When my sleep rhythm changes too drastically or for too long, everything else starts to unravel on top of it. No matter how fun it might be to go out clubbing late into the night every night while on vacation, too much of that kind of behavior will ruin that lovely stable sleep routine.
Go to Sleep
And that's not even taking jet lag or time zones into account. That doesn't mean you can't stay out late at all — as with everything, practice moderation. I use a 'one in four' rule.
Staying up too late more than one out of every four nights will usually wreck my day/night rhythm, and I'm back to square one, trying to figure out how to sleep properly again. If going to bed at the same time you do at home is too unrealistic, set a bedtime for the duration of your vacation and stick to it as much as possible.
Make a Budget
Most of us have at some point spent far more money than we had or should have spent. And it's not just when I'm manic — I'm as capable of spending far too much money when I'm depressed as well.

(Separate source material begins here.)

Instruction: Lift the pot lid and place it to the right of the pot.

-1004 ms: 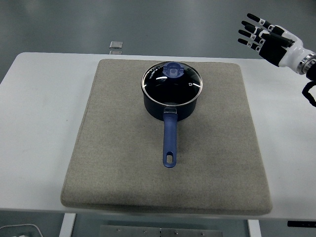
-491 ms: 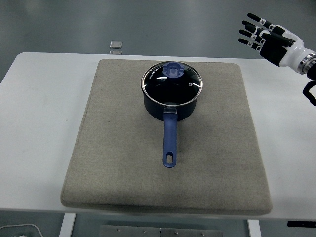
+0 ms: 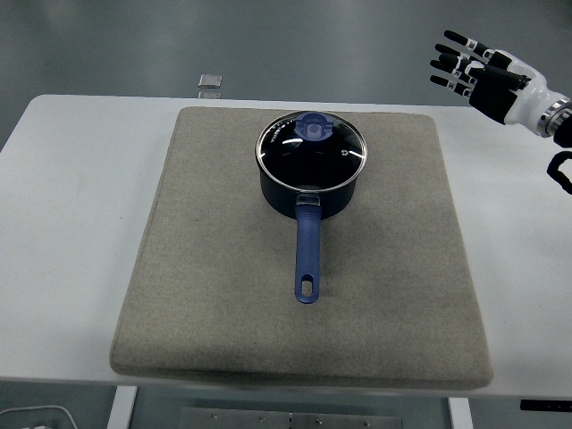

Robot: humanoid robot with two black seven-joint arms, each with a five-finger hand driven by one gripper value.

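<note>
Fingers (image 3: 451,61) spread apart and empty, the right hand (image 3: 487,76) hovers far right of the one pot (image 3: 311,183), whose single lid (image 3: 312,146) sits on it on one mat (image 3: 304,295) over the tabletop (image 3: 71,232); it should descend squarely over the one knob (image 3: 315,127) before closing.

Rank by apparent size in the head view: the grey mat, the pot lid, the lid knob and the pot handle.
1. Grey mat
2. Pot lid
3. Pot handle
4. Lid knob
</note>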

Be careful when you're vacationing. You don't have to take a vow of poverty, but you don't have to burn through all your savings and credit cards, either. Make a budget ahead of time that includes realistic estimates for food and other necessities, as well as a reasonable amount of spending money.

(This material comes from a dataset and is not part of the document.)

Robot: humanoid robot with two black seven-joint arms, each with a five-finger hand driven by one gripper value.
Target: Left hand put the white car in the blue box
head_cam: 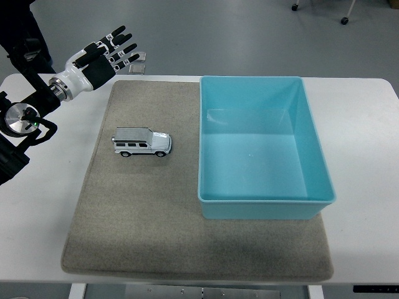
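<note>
Small white toy car (141, 142) on grey mat, left of empty blue plastic box (264, 144), left hand (103, 57) well apart above, fingers spread; risk: wheels rolling away under clumsy closing.

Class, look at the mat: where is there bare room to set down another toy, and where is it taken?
Bare: the grey mat in front of the white car and the blue box, plus between them. The box fills the mat's right half.
</note>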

If you feel you need an emergency fund, try a prepaid credit card. This will allow you to have a little extra nest egg in case money, tickets or credit cards are stolen or lost, but won't leave staring into a bottomless pit of spending potential if the urge to go a little wild strikes.
Sometimes a meal might consist of a couple of granola bars from your backpack or a hurried burger at a fast-food joint, but do your best to eat well. Healthy eating is an important key to a healthy mind.
Eating regularly also plays an integral part — if you're skipping meals or eating at drastically different times every day, it's not going to make you feel any healthier or happier. Take care of your body — you deserve it. Stay hydrated and try not to fall into the vacation trap of drinking a lot of alcohol.
Expect the Unexpected
Stuff happens while you're on vacation that you could never prepare or plan for even on your best day. A purse is forgotten in a taxi, a suitcase is lost by an airline, an unexpected rainstorm catches you without shelter, or that interesting local dish you tried has you running for the bathroom all night.
You can't prevent these kinds of things, and you can only do so much to prepare for them, but doing what you can will help ensure that your vacation goes as smoothly as possible and you stay healthy and happy.
Pack a first-aid kit — band-aids, antiseptic ointment, aspirin or other painkillers, antacids, petroleum jelly, sunburn relief, basic sewing kit, superglue (instant shoe repair!), disposable rain poncho, etc. Be as thorough as possible, and take it with you when you go out on longer excursions.
My partner always teases me about this, but more often than not he's the one who needs whatever is in that little bag (I remind him of this regularly).
If you're flying, spread your belongings out as evenly as possible between your suitcases (don't put all your pants in one bag, for example), and make sure your carry-on contains a change of clothes and a few extra pairs of underwear. This way, if anything is lost or delayed by the airline, you won't be left entirely out in the cold.
Above all, have a great time! You're on vacation, you deserve it, and it's going to be awesome. Making some basic preparations before you leave and having a few little helpers in place for when you arrive will make sure you have the best vacation possible.